(Records from a data source)

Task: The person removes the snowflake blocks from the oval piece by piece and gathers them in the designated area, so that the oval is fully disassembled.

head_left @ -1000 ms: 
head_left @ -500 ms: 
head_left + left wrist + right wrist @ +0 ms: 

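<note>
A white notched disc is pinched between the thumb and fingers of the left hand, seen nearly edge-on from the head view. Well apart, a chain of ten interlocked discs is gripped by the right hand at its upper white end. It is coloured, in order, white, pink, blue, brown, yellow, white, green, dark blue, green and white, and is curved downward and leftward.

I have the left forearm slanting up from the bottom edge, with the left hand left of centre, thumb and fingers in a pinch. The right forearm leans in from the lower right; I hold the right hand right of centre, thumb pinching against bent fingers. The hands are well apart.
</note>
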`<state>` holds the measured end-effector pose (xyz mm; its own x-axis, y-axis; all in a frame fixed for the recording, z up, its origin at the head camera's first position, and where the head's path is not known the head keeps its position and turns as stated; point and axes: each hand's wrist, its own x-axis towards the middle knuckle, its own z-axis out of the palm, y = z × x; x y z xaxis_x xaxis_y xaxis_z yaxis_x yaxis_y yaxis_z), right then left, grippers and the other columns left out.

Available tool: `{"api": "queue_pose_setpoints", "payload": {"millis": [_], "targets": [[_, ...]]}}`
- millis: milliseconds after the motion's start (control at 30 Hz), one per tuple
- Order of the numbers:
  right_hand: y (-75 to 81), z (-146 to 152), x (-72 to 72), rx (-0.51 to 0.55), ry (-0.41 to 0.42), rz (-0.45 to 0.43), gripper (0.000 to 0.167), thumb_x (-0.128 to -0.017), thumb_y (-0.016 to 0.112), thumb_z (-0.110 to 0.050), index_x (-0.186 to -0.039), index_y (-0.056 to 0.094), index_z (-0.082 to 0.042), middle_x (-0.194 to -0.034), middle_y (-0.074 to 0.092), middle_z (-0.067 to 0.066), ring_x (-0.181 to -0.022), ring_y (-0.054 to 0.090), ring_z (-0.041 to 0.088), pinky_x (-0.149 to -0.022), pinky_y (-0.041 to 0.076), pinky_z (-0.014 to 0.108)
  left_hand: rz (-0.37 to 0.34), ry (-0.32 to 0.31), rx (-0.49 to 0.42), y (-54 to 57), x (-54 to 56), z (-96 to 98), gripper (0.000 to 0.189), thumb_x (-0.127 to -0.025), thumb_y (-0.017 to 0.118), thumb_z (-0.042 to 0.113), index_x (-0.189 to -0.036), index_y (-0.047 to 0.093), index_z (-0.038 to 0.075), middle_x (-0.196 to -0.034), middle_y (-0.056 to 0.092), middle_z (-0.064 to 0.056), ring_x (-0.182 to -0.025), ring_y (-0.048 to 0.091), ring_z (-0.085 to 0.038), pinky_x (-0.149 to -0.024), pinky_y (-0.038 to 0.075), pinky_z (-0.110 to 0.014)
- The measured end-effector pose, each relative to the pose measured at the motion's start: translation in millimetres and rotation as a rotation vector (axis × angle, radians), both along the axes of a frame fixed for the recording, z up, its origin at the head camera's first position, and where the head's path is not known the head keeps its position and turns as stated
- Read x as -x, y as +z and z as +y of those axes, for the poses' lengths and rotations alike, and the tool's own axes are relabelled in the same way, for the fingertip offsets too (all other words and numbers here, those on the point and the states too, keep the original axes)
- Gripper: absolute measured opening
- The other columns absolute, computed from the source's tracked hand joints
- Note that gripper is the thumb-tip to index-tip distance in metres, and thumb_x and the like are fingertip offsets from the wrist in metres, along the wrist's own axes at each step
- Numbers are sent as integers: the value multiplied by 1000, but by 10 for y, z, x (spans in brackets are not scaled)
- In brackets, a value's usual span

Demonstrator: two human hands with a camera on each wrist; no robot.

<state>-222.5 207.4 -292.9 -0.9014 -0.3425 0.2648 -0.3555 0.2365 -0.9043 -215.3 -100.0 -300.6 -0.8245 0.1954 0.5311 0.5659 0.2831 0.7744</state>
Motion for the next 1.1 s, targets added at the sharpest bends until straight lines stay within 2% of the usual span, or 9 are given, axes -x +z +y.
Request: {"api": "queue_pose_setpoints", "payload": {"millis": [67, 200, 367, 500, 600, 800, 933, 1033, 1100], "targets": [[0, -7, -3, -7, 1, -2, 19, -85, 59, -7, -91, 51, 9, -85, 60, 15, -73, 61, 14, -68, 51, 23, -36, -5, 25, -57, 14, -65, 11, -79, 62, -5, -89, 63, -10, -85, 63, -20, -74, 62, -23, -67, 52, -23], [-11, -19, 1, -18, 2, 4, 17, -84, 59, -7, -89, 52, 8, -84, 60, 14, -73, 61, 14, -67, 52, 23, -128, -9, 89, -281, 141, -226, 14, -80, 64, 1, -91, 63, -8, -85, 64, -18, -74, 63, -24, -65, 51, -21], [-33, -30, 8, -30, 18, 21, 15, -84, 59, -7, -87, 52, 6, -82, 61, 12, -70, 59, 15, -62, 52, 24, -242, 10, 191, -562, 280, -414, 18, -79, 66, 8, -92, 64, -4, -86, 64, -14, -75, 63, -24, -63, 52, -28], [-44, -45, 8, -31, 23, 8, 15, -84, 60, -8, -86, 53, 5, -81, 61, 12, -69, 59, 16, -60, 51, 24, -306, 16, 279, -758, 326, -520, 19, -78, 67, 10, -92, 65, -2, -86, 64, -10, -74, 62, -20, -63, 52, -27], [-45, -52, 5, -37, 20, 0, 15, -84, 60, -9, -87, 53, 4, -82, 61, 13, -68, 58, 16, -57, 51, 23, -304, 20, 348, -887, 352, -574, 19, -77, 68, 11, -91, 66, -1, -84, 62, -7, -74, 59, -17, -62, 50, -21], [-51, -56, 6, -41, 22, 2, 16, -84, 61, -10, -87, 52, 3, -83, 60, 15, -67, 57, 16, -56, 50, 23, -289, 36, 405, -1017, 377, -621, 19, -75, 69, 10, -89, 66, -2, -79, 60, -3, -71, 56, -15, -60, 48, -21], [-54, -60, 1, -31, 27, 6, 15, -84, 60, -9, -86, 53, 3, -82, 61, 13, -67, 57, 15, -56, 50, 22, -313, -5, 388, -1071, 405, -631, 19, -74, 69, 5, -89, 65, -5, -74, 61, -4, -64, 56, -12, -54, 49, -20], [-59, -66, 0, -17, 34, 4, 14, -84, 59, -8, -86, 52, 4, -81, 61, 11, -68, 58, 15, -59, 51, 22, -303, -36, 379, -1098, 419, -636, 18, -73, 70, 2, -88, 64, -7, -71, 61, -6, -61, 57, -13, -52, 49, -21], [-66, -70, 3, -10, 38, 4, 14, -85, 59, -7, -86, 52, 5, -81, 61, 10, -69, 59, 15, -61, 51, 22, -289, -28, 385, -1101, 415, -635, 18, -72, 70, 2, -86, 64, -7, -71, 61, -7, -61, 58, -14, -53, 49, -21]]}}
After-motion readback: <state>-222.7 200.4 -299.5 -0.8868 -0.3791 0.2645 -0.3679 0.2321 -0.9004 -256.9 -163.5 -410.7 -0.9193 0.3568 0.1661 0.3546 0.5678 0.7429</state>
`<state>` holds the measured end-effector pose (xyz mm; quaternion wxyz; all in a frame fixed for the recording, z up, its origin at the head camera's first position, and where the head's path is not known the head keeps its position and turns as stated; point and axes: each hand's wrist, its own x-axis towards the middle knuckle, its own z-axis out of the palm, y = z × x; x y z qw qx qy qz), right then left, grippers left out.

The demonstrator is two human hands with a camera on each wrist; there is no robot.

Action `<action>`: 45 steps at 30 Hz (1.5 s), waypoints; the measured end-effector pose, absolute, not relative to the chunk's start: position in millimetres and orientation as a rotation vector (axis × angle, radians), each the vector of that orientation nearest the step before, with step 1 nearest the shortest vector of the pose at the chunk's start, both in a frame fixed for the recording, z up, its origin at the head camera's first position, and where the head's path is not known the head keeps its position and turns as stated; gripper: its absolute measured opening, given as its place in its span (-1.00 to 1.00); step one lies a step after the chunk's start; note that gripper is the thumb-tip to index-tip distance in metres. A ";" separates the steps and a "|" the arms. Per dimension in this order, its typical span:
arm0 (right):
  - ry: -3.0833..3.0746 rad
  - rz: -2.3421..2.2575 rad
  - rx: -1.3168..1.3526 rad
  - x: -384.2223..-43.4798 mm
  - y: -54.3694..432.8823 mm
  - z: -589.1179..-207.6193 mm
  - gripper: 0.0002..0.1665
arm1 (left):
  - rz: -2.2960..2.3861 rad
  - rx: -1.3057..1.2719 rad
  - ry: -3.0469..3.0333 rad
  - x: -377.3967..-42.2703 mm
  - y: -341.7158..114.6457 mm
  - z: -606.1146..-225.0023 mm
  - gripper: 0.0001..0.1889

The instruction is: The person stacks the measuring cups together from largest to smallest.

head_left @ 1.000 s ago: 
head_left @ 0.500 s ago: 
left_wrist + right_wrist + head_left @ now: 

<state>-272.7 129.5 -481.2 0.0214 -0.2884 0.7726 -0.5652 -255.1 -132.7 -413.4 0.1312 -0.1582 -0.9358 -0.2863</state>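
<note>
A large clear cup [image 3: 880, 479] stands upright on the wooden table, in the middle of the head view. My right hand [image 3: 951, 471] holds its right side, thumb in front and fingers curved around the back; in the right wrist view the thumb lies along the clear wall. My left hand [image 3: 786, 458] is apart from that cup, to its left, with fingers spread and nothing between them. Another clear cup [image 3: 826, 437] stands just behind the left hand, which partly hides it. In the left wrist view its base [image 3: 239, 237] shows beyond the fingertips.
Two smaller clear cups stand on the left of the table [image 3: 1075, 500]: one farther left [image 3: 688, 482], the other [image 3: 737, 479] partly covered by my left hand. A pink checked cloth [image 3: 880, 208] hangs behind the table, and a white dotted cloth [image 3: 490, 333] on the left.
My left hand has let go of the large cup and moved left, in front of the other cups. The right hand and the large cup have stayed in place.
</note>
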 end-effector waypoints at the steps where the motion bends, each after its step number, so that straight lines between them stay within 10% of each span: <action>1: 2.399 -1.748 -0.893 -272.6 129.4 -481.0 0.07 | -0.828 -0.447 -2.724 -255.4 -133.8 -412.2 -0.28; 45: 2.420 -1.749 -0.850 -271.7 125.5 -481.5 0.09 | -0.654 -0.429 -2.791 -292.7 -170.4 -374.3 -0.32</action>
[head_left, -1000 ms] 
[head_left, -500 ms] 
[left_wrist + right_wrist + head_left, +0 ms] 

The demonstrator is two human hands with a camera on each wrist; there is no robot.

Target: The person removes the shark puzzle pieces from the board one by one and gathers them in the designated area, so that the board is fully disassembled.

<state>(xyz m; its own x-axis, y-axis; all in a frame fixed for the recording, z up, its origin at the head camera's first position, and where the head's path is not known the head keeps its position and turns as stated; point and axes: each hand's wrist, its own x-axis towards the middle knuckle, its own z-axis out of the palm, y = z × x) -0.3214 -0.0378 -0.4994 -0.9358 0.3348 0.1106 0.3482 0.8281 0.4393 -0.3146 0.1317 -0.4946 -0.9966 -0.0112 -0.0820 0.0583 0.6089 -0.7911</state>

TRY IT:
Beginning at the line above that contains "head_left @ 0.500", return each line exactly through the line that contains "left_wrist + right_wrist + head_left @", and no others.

ANSWER TO THIS EXERCISE:
head_left @ 0.500 s ago: 
left_wrist + right_wrist + head_left @ now: 

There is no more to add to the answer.